En el plano europeo, esto debilita la propia idea de solidaridad: ya no se trata de cooperación transnacional para afrontar un problema global, sino de la protección de las fronteras como solución –pienso en Marine Le Pen en Francia o en Giorgia Meloni en Italia–. El riesgo político es enorme, porque se normaliza la idea de que, en tiempos de crisis, los derechos son negociables y la democracia, un obstáculo. Y el problema es que la derecha, a diferencia de la izquierda, se siente mucho más cómoda normalizando aquello que proviene de sus propios extremos.

En el tramo final del libro usted analiza el intento de construir una «ecología conservadora» en la derecha italiana contemporánea, donde conviven referencias al tradicionalismo de Julius Evola, a pensadores conservadores del ambiente como Roger Scruton y a discursos políticos actuales como los de Giorgia Meloni, que vinculan la defensa de la naturaleza con la identidad nacional y la continuidad entre generaciones. ¿Cómo se articula esta síntesis entre tradición espiritual, soberanía política y protección del territorio, y en qué medida redefine hoy el conflicto en torno de la transición ecológica en Italia y en Europa?

En Italia veo un intento de construir una narrativa «ecológica» de derechas en varios niveles, que no siempre son coherentes entre sí, pero que pueden sumarse en un discurso políticamente eficaz.

Hay un nivel cultural y filosófico más presentable, en el que figuras como Roger Scruton se utilizan a menudo para hablar de responsabilidad local, de «hogar», de comunidad, de conservación como cuidado del patrimonio. Luego hay un nivel soberanista: la protección del territorio se convierte en un argumento para reivindicar la autonomía nacional frente a las restricciones externas, europeas o globales, y la transición ecológica puede representarse como una imposición que viene «de fuera».

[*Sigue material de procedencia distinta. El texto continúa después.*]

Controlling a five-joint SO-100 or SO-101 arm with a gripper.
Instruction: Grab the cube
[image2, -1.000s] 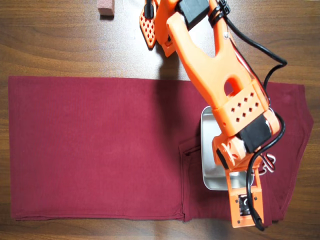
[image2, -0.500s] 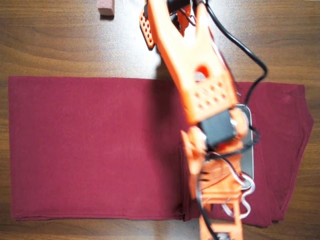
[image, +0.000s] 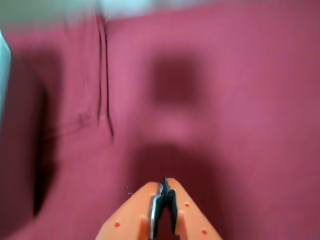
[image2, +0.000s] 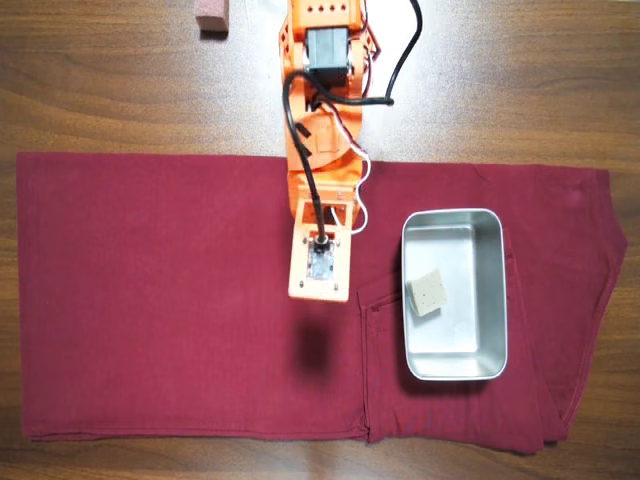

Por último, hay un nivel tradicionalista más duro, en el que la naturaleza se sacraliza como destino identitario y en el que pueden filtrarse referencias a un imaginario espiritual reaccionario. En estos entornos, incluso fuera de Italia, existen reconstrucciones que muestran cómo la construcción de un «canon» tradicionalista (Julius Evola incluido) se utiliza para dar legitimidad cultural a las políticas identitarias; algo que también se advierte en los análisis sobre el papel de ciertos circuitos editoriales de la derecha radical.

¿Qué cambia en el conflicto? Cambia un automatismo porque el medio ambiente ya no se percibe como un «tema naturalmente progresista». En abstracto, podría ser bueno, si significara ampliar el consenso sobre políticas climáticas serias. El problema surge cuando la palabra «ecología» se utiliza como una cáscara, mientras que en su interior permanece intacto el objetivo: desplazar el conflicto hacia la identidad y las fronteras, evitando afrontar la cuestión de la justicia social.

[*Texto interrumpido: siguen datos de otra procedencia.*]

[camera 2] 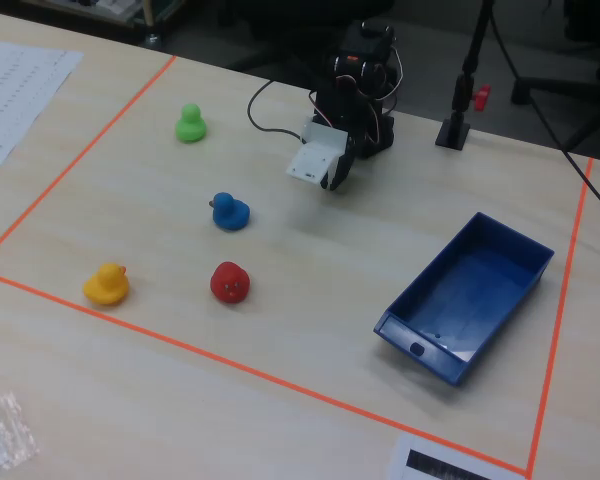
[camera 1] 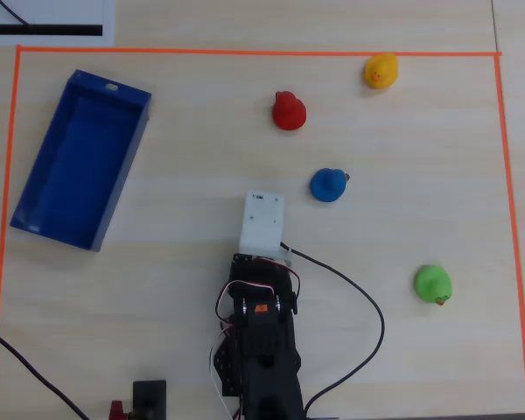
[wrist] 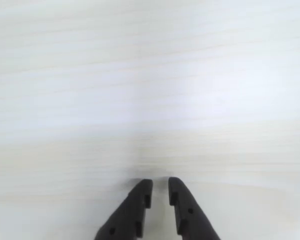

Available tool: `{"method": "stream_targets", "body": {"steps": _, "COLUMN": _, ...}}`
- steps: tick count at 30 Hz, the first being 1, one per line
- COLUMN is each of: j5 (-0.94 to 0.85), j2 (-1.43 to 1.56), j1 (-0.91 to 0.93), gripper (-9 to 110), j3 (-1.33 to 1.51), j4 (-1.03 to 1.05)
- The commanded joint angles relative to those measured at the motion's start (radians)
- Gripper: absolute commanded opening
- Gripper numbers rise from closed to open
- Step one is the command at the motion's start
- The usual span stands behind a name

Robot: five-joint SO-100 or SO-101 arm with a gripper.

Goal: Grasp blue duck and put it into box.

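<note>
The blue duck stands on the pale wooden table, right of centre in the overhead view and left of centre in the fixed view. The box, a dark-blue open tray, lies empty at the left in the overhead view and at the right in the fixed view. My gripper points down at bare table near the arm's base, its dark jaws almost together with a narrow gap and nothing between them. In the fixed view my gripper hangs under the white wrist camera, right of the blue duck. The duck is out of the wrist view.
A red duck, a yellow duck and a green duck stand around the blue one. Orange tape frames the work area. A black cable loops right of the arm. A printed sheet lies outside the tape.
</note>
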Motion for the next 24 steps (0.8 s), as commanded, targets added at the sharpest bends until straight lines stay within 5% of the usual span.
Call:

Para mí, el verdadero criterio de distinción hoy no es quién se define «verde», sino qué propone respecto de dos cuestiones decisivas: quién paga los costos de la transición y con qué garantías sociales; y qué se hace con la dimensión global del problema. Si estas dos cuestiones se eliminan, la crisis climática queda reducida a un reservorio de miedos. Y los miedos, cuando no encuentran respuestas democráticas, se convierten en materia prima para soluciones autoritarias.